The 1979 fossils were removed from Longlin Cave by a geological expert inspecting the area. The lower jaw, some fragments of rib and limbs were subsequently removed from the cave's interior wall. The remaining skeletal structure was left in a large block of rock. The remains were then housed in the basement of the Yunnan Institute of Cultural Relics and Archaeology in Kunming, Yunnan. It is within this safe; subterranean location the Longlin Cave discovery sat for thirty years: No research activity was conducted during this duration of time. (So, basically, the fossilized remnants/parts sat undisturbed; forgotten for three decades.)

A researcher at the Yunnan Institute by the name of Ji Xueping came upon the Longlin Cave relics; and responded to the rediscovery of the fossilized fragments by partnering with a geological expert: Darren Curnoe. Curnoe's role was responsibility of leading a team of researchers at the prominent University of New South Wales located in Australia. Curnoe reported that it was clear the remains were primitive and significant from a scientific standpoint.

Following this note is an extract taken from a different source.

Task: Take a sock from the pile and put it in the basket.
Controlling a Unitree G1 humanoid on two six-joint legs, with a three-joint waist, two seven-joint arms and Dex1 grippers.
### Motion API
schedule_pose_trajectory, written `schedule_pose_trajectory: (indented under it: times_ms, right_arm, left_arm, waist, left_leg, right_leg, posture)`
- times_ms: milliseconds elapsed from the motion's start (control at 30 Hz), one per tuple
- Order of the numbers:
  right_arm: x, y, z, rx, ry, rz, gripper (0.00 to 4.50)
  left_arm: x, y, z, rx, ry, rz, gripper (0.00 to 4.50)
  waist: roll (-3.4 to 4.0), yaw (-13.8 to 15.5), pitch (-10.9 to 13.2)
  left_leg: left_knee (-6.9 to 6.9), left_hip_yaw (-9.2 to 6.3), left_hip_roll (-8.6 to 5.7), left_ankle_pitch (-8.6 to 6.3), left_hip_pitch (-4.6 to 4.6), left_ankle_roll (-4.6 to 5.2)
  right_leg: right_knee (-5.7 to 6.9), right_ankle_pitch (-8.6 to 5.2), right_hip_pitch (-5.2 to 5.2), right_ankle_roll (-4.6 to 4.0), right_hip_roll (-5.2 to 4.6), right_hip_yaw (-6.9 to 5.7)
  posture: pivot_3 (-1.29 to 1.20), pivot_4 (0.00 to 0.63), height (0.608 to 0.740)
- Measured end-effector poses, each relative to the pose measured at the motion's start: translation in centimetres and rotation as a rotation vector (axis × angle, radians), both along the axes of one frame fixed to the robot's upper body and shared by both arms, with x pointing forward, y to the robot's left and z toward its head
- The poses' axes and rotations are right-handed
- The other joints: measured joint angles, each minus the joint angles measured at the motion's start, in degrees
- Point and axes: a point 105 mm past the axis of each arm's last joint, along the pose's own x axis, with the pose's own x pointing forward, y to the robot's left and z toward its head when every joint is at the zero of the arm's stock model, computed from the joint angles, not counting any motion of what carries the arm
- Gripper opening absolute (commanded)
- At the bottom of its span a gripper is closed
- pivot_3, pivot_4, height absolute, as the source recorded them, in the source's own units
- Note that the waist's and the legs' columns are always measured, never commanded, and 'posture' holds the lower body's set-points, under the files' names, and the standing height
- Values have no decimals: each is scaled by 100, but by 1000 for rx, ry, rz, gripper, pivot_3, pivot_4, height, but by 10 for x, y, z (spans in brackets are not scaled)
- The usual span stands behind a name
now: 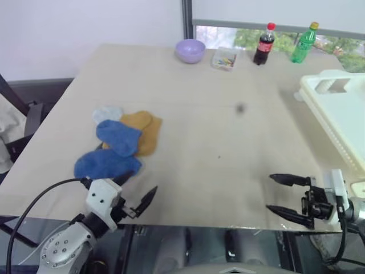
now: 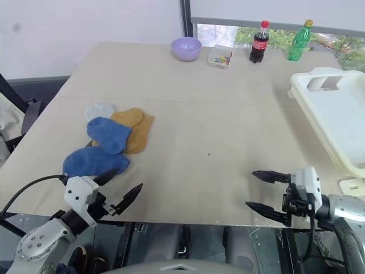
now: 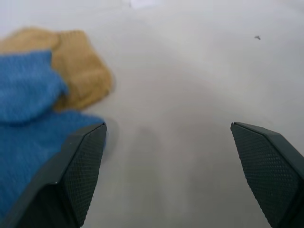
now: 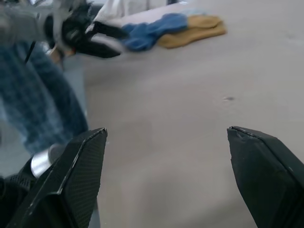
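1. Left eye view puts the table (image 1: 228,148) under everything, a pale wooden top.
2. At three o'clock the basket (image 1: 342,114), white plastic with a handle cut-out, sits on the table's edge, well apart from the socks.
3. The pile (image 1: 120,142) lies at nine o'clock: two royal blue socks over a mustard-yellow one, with a pale grey-blue sock at the far end.
4. At seven o'clock the left gripper (image 1: 137,197) hovers at the near table edge just beside the nearest blue sock, its fingers spread apart and empty; the left wrist view shows blue fabric by one finger (image 3: 80,171), contact unclear.
5. At five o'clock the right gripper (image 1: 285,197) hangs over the near edge, fingers wide apart, nothing between them, pointing across toward the pile.
6. Around twelve o'clock at the far edge stand a lilac bowl (image 1: 190,50), a small clear box (image 1: 224,59), a cola bottle (image 1: 263,44) and a green bottle (image 1: 303,43).
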Motion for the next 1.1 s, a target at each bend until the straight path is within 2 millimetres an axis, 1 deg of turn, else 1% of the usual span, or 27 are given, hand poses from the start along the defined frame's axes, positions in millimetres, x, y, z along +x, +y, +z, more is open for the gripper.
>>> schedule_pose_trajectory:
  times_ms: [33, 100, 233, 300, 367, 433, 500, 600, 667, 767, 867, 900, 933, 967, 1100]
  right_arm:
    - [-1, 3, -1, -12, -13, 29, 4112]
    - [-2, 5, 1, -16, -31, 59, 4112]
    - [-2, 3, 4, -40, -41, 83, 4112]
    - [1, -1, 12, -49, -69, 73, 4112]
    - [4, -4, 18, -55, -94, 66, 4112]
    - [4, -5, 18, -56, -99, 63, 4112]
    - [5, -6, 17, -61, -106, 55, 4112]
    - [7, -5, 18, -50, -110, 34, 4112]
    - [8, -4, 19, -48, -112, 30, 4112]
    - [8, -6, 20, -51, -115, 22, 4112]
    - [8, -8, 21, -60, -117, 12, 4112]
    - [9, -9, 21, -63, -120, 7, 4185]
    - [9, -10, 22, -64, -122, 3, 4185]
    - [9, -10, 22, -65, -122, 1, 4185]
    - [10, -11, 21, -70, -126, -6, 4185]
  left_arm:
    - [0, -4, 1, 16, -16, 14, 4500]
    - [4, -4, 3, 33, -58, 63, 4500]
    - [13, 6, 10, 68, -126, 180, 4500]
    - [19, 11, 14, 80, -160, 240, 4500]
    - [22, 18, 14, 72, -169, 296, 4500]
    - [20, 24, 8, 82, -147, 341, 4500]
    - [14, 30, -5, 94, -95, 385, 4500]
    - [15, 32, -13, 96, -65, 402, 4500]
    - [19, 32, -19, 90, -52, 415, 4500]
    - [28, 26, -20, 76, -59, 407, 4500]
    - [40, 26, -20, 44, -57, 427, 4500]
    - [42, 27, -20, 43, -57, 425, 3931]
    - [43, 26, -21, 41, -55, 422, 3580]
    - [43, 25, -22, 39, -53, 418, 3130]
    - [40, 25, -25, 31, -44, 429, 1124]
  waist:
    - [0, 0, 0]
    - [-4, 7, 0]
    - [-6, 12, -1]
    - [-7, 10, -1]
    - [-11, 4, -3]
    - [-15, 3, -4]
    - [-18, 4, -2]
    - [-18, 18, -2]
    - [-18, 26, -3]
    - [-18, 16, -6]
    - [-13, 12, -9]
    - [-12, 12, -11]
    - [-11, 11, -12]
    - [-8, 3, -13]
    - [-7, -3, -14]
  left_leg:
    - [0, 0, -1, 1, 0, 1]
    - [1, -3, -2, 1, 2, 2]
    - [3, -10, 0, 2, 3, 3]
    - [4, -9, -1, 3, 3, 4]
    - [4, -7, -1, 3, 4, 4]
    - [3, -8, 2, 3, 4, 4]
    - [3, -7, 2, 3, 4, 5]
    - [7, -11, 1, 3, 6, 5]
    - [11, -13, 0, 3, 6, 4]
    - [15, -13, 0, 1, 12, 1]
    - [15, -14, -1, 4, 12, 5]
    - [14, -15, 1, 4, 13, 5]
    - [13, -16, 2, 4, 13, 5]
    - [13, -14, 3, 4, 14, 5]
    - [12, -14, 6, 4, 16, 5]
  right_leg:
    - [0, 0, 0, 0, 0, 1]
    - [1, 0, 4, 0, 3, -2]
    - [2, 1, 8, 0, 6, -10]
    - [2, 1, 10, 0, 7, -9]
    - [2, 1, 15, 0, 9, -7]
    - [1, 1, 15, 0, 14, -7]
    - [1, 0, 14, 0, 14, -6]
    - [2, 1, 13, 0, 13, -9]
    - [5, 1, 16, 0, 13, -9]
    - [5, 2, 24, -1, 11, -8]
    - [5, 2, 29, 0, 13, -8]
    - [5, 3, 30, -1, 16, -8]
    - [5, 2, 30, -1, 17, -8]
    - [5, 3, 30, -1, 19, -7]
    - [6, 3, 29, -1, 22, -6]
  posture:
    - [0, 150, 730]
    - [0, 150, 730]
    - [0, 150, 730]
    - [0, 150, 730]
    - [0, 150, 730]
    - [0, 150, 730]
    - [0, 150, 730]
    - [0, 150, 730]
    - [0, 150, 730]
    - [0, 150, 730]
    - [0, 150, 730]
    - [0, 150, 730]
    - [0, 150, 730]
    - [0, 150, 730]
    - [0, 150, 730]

The 1979 fossilized remnants were extracted from the large block of rock taken from the Longlin Cave location by a trained and highly-skilled technician. The technical expert then made it a point to reassemble all the fossilized pieces. In reassembly of the 11,000 year old bones, the basic appearance of the Red Deer Cave People became definite or apparent. The people possessed very broad noses, large eye sockets; large molars, protruding jaws and very prominent brow bones.

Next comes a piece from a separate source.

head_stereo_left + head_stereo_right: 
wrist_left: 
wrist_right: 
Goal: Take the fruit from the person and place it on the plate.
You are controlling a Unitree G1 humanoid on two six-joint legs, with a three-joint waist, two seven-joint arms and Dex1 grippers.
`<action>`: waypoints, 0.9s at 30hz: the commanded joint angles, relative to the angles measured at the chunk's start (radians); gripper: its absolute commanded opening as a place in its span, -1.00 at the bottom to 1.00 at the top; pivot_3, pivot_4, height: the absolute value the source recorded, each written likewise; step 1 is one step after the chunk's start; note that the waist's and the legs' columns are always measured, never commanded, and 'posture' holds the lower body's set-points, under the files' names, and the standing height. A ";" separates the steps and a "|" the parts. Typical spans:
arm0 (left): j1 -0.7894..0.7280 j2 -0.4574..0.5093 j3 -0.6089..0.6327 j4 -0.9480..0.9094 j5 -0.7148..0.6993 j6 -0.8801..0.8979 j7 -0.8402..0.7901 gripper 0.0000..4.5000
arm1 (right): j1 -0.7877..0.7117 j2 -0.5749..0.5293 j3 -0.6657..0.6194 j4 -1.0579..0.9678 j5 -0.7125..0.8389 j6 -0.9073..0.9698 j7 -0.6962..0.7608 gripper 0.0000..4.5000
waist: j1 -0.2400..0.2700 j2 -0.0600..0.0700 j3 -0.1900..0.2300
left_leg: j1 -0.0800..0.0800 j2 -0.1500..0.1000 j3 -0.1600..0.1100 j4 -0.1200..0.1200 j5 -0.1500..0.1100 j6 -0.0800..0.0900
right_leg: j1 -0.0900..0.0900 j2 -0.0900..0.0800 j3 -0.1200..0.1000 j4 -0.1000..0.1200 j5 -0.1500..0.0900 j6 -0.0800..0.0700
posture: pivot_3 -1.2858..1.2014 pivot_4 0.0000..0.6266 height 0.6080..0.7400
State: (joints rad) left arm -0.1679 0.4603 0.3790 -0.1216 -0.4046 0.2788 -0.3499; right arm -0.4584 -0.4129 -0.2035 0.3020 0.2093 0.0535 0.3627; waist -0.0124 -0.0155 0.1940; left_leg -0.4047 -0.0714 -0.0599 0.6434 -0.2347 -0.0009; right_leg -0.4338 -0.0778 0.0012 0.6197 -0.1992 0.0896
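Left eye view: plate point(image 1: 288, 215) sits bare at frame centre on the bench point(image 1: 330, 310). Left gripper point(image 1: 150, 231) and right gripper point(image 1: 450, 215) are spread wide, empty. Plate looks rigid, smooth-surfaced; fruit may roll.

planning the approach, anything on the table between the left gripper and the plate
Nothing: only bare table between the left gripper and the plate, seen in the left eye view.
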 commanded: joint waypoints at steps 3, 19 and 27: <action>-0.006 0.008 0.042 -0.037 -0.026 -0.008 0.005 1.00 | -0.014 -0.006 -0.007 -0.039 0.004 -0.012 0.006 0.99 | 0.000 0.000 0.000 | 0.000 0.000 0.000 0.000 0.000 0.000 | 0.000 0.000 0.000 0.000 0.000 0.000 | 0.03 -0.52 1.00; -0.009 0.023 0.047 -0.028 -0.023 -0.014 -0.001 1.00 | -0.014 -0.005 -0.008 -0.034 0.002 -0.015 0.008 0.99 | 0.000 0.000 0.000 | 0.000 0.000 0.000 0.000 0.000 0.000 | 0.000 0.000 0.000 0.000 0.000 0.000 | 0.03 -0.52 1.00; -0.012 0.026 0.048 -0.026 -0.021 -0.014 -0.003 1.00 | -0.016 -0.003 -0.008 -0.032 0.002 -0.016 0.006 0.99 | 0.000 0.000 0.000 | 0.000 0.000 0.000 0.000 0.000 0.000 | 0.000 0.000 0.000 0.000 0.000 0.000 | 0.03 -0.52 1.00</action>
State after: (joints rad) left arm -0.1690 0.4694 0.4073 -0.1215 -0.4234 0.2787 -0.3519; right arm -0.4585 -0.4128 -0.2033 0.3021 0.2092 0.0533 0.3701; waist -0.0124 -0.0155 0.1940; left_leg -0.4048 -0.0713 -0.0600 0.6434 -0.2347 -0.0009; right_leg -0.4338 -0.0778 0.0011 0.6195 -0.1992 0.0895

Charcoal taken from the Longlin site, originally sitting next to the significant fossils revealed that the remains were approximately 11,500 years old. The research with respect to the Longlin Cave site was initiated in 2009.

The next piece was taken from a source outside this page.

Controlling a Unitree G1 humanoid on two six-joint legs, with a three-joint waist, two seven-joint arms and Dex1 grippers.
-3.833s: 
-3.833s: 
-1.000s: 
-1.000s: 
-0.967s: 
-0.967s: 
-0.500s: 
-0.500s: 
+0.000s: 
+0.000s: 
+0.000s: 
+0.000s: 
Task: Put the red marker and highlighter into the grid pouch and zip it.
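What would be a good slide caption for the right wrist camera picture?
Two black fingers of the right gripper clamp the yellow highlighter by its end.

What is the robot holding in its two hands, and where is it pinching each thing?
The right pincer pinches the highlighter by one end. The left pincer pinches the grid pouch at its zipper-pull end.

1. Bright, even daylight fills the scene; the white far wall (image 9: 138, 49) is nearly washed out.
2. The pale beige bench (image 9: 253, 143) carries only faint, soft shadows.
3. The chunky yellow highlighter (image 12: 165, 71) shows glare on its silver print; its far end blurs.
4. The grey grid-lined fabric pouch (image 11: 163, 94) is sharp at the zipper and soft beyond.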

Another location wherein workers made the discovery of similar fossilized bones occurred in 1989 at Maludong or Red Deer Cave in Yunnan. Workers were mining limestone when they discovered the archaic bones. The fossils were skillfully excavated at the time by area archaeologists; however, similar to the Longlin Cave Relics, the fossilized remains sat nearly untouched inside a Science institute in Mengzi for almost 20 years. A year before conducting study of the Longlin Cave fossils; Ji and Curnoe began research of the '89 discovery. (The research of the '89 discovery was initiated in 2008.)

Curnoe and his research team with regard to the second discovery of '89 visited the Maludong site and were able to successfully unearth even more fossils. They placed the new finds alongside or with the fossils excavated previously in 1989. They concluded the fossilized remains were approximately 14,500 years old.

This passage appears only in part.